What can service providers do?

It all starts with compassion. Meeting people with compassion and kindness, not an intent to change or fix.  This can only happen if we let go of judgment and imbalances in power. It is necessary to be mindful of our language which can increase stigma and reinforce social constructs that are not helpful, as previously discussed.  The problem is not that we have beliefs; it is when they get in the way of supporting others because we are unaware of them that they become a problem.  We need to know our own biases to meet others in an equal way.

Stigma is reduced by breaking the silence and having constructive informed conversations about the reality of suicide.  One of the things I am very thankful for is that when my family member died, his family had the courage to name it, to acknowledge how he died along with how he lived, ensuring that all of us could grieve in a full and open manner, together.

Suicide loss is a traumatic loss and we may feel all the feelings that arise in traumatic events and loss including suicide ideation. The impacts of trauma are important to remember when supporting others, along with the fact that we don’t get over the loss of a loved one — we learn to live with the reality of it. It is not our job to create closure or ending.

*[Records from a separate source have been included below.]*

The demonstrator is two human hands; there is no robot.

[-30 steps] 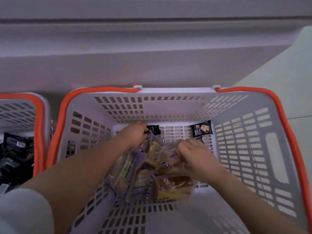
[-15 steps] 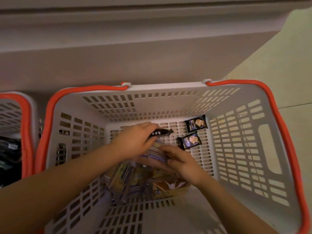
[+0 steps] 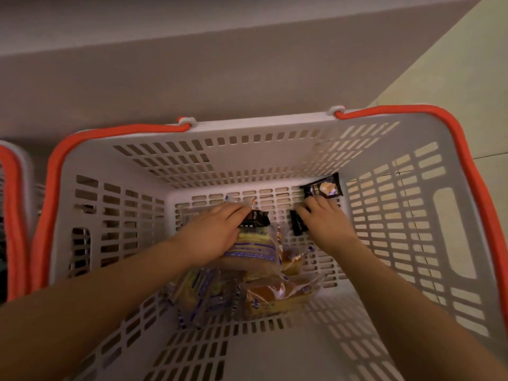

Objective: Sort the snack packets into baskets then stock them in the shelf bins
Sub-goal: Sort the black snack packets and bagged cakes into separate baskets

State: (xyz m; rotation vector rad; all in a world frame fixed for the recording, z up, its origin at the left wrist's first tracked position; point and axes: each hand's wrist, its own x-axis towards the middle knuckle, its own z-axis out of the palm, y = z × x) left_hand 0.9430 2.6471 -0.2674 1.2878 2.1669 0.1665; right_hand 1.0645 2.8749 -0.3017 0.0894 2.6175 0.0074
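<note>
Reaching into the white basket (image 3: 275, 138) that fills the centre of the frame, we are working among the snack packets on its slotted floor. Our left hand (image 3: 217, 232) is curling its fingers round a small black packet (image 3: 254, 219) at mid-frame while resting on a clear bread packet (image 3: 251, 250). Our right hand (image 3: 325, 221), just to the right, is lying with its fingers bent over another black packet (image 3: 298, 225), and we cannot tell whether it is gripping it. A third black packet (image 3: 322, 188) is lying just above that hand, by the far wall. More clear bread packets (image 3: 239, 295) are piling below the hands. A second orange-rimmed basket (image 3: 12, 215) is showing at the left edge, and pale floor (image 3: 453, 67) at the upper right.
</note>
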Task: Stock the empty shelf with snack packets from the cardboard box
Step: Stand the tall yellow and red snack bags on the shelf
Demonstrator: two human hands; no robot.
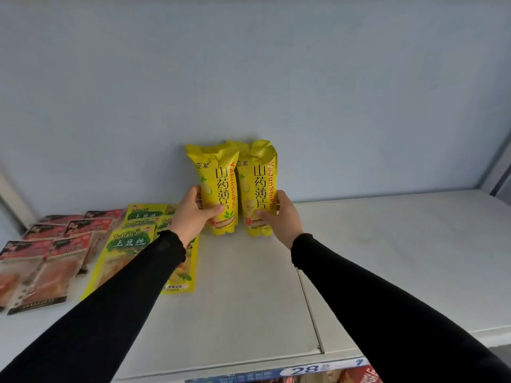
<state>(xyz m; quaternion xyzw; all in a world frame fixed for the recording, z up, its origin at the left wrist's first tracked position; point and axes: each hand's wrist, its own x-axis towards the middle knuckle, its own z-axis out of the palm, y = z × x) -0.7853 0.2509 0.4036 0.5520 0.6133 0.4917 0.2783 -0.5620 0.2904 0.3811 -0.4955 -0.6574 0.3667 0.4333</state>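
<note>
Hands met at the back of the white shelf (249,299): my left hand (190,214) gripped one upright yellow yam-crisp packet (221,189), fingers curled round its side, and my right hand (280,217) gripped the second yam-crisp packet (258,186) just beside it; green-labelled potato-strip packets (130,244) and red packets (49,252) lay flat to the left

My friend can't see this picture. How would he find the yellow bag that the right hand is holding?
Look at the white shelf with the pale blue wall behind it. Near the middle, at the back, two tall yellow bags stand upright side by side, while the packets on the left lie flat. The right bag is the one the right hand grips, with bare shelf on its right; the left bag is in the left hand.
</note>
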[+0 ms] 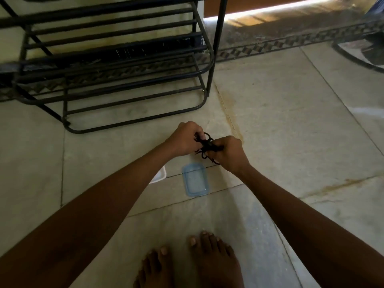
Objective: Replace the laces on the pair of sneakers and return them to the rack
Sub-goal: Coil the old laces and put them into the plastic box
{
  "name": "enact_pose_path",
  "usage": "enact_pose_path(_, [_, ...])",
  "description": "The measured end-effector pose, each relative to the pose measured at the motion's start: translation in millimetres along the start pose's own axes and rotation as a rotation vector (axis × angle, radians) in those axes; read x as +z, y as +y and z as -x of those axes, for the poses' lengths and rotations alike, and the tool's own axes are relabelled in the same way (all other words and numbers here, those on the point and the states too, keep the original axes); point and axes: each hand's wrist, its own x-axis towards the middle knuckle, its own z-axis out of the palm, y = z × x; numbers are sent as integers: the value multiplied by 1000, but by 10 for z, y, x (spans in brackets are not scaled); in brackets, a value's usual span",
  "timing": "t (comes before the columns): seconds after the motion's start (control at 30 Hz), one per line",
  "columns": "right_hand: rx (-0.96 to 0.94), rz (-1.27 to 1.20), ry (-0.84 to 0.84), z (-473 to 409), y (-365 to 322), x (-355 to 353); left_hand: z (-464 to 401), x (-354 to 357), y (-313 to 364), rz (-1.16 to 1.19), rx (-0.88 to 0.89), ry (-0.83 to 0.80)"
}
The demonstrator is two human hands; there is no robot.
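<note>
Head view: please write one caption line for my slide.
Both hands, left hand and right hand, grip a bundle of black laces above a blue lid, near the shoe rack.

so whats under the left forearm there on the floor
A white container pokes out from under the left forearm; only one corner shows, the rest is covered, so its contents cannot be seen. A blue lid lies beside it on the tile floor.

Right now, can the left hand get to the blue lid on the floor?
Probably not yet: the left hand and right hand both grip the black laces. The blue lid lies uncovered just below them, so the path looks free once it lets go.
</note>
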Motion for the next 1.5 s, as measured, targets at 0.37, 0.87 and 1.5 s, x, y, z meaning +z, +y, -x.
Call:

The death of someone precious is not to be resolved but to be expressed, storied, experienced, and gently over time in small doses find its way to meaning.” –Wolfelt

Ways to be helpful (from workshop slides)

  • To provide space to process the experience in their own way
  • To be present, authentic, genuine, compassionate
  • To remember that there is no right or wrong way to feel, respond or grieve and mourn
  • To suspend all judgments, assumptions, and comparisons
  • To remember and highlight that whatever reactions, feelings or questions the bereaved individual has are understandable considering the loss they have experienced
  • To journey with not lead

Ultimately, it is about being present to another person’s pain, not taking it away, and in order to be present we need to acknowledge fully our own experiences with suicide and take care of our own needs first.